◆ EXERCISE REQUIREMENTS ◆
Collect the lines of the entries where "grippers" shows up.

▬▬▬▬▬▬▬▬▬▬

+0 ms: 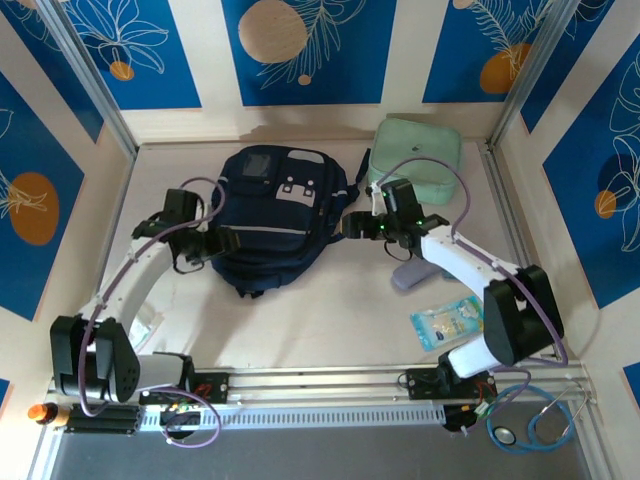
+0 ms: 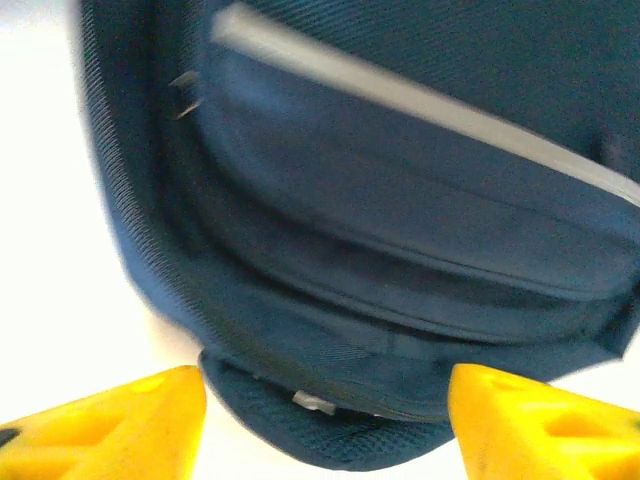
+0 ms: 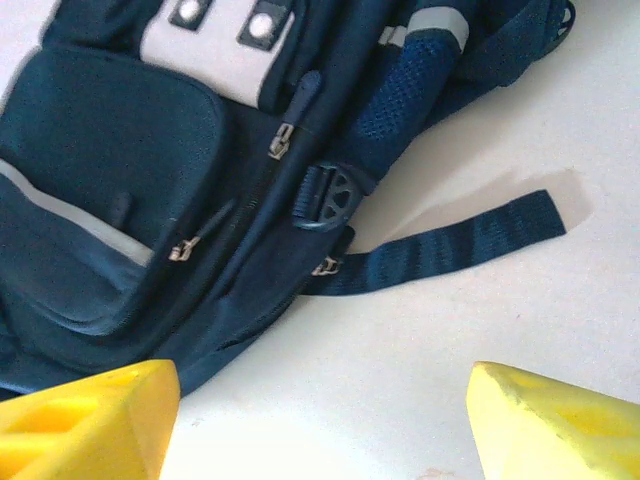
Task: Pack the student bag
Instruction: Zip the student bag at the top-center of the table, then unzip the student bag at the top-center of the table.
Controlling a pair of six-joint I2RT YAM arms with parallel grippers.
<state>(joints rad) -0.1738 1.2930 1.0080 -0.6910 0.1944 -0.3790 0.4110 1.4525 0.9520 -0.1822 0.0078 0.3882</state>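
Your left gripper (image 2: 325,405) and right gripper (image 3: 320,415) both stand wide apart, holding nothing. The student bag (image 1: 270,215) lies just ahead of both sets of fingers. It looks soft and floppy, so pinch a zipper pull (image 3: 283,140) or seam, not flat cloth.

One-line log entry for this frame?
bag: on table | left claw: open, at bag's left side | right claw: open, at bag's right side | case: outside bag
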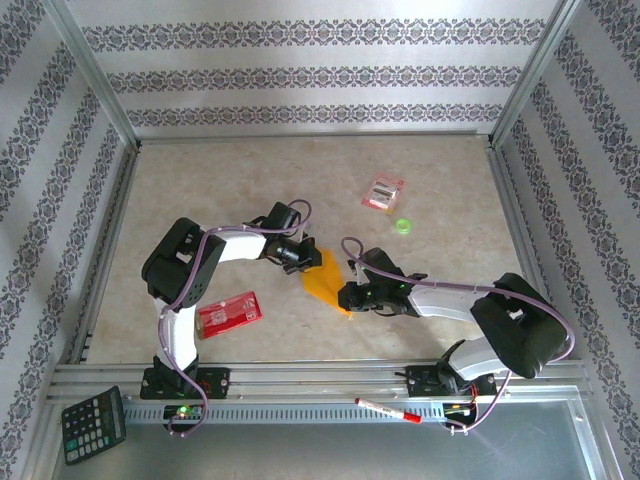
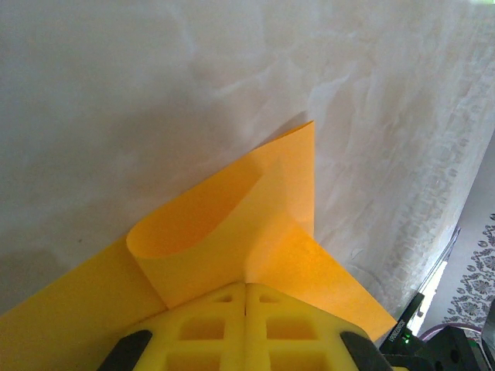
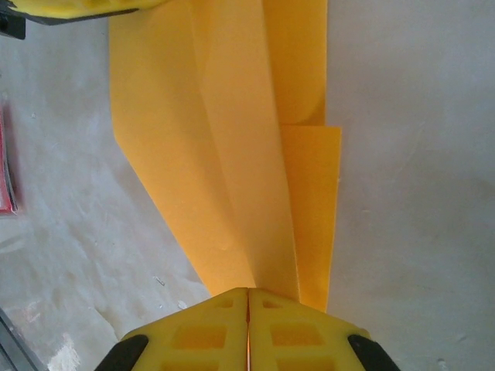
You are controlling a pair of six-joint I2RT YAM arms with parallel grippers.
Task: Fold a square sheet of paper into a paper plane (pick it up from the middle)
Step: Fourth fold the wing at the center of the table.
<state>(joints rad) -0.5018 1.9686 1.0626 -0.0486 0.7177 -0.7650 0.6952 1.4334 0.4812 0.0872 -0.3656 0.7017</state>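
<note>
Near the middle of the top view, the orange-yellow sheet of paper [image 1: 325,282] lies partly folded on the table [image 1: 200,190], to the right of the red packet [image 1: 230,310] and apart from it. My left gripper [image 1: 303,257] sits at the sheet's upper-left end and my right gripper [image 1: 347,297] at its lower-right end. Both have their jaws pressed together with no gap, tips meeting the paper; I cannot tell whether either actually pinches it. Seen from the left wrist, one flap curls up loosely.
</note>
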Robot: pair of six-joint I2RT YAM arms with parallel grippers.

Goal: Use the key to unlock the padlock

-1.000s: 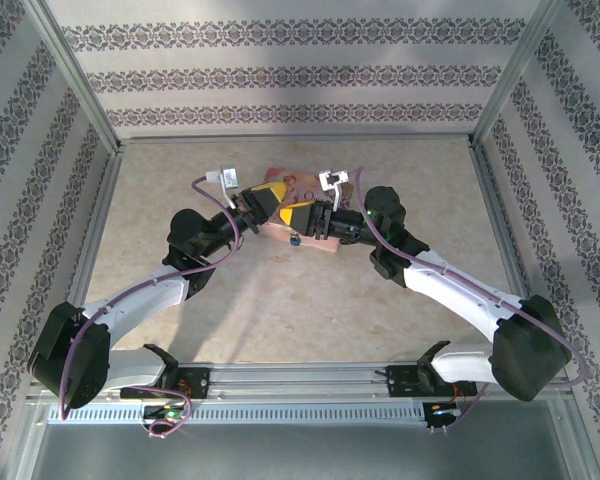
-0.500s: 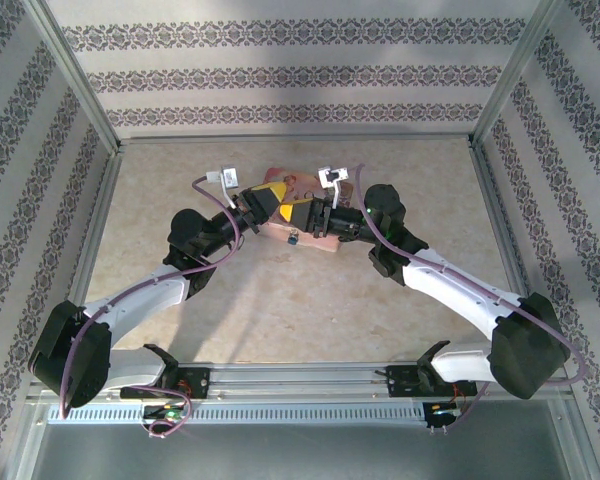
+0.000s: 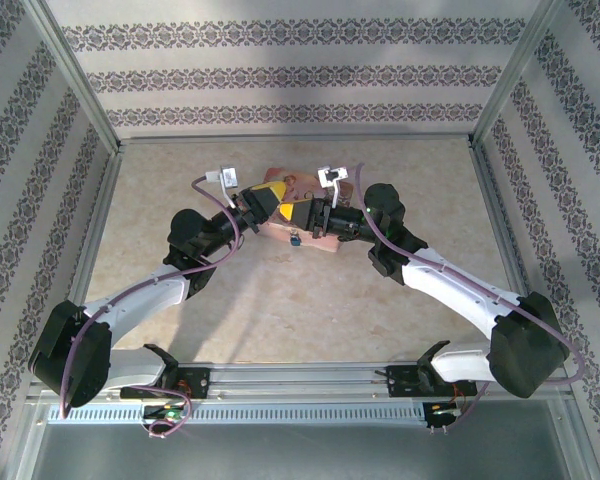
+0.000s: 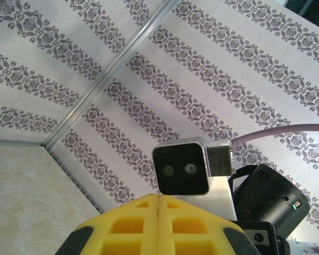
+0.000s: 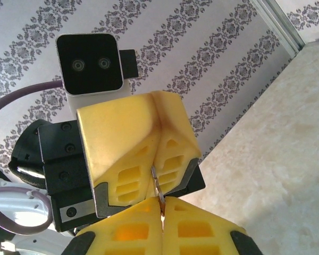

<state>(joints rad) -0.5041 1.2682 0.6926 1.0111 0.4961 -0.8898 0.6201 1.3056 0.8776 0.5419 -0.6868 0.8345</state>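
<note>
Key handover | left gripper [image 5: 157, 159] and right gripper [image 5: 162, 208] met tip to tip, both pinched shut on thin silvery key [image 5: 157, 185] (so I judged), likely regripping for insertion | padlock [image 3: 294, 238] lay below on pink box [image 3: 322, 247]

Bright, even diffuse light, faint soft shadows, overhead view slightly soft, wrist views crisp.

Left end effector [image 5: 157, 159] has yellow fingers [image 5: 122, 133] that look like matt ribbed plastic. The key [image 5: 156, 183] at their tips is thin bare metal, bit shiny. Surface [image 5: 287, 138] underneath is matt, stone-look.
</note>
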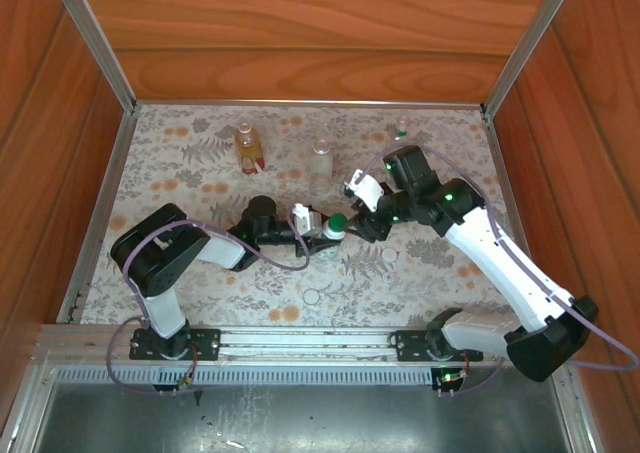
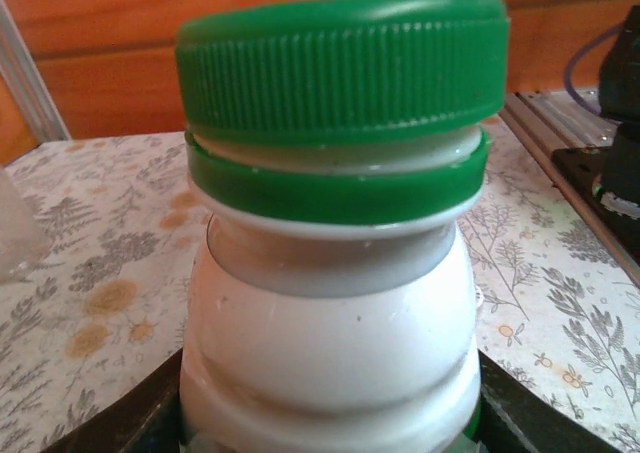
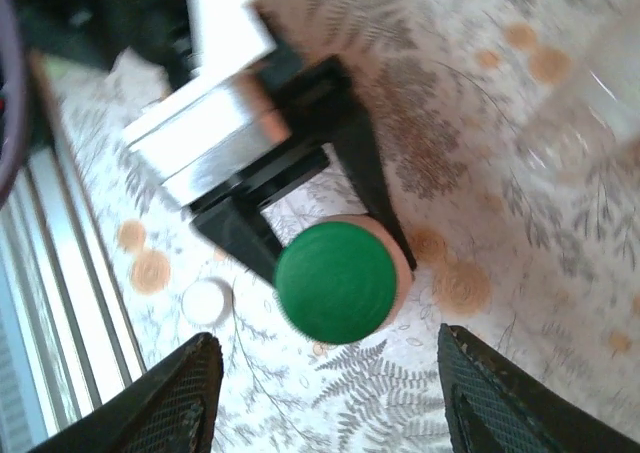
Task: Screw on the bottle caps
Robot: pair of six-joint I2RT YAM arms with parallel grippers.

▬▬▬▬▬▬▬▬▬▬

◆ RESPONSE AREA ◆
Controlling a pair of six-joint I2RT YAM arms with parallel grippers.
You are controlling a pair of six-joint I2RT YAM arms with parallel grippers.
Robot: pair of six-joint I2RT YAM arms with parallel grippers.
Robot: pair of six-joint I2RT YAM arms with parallel grippers.

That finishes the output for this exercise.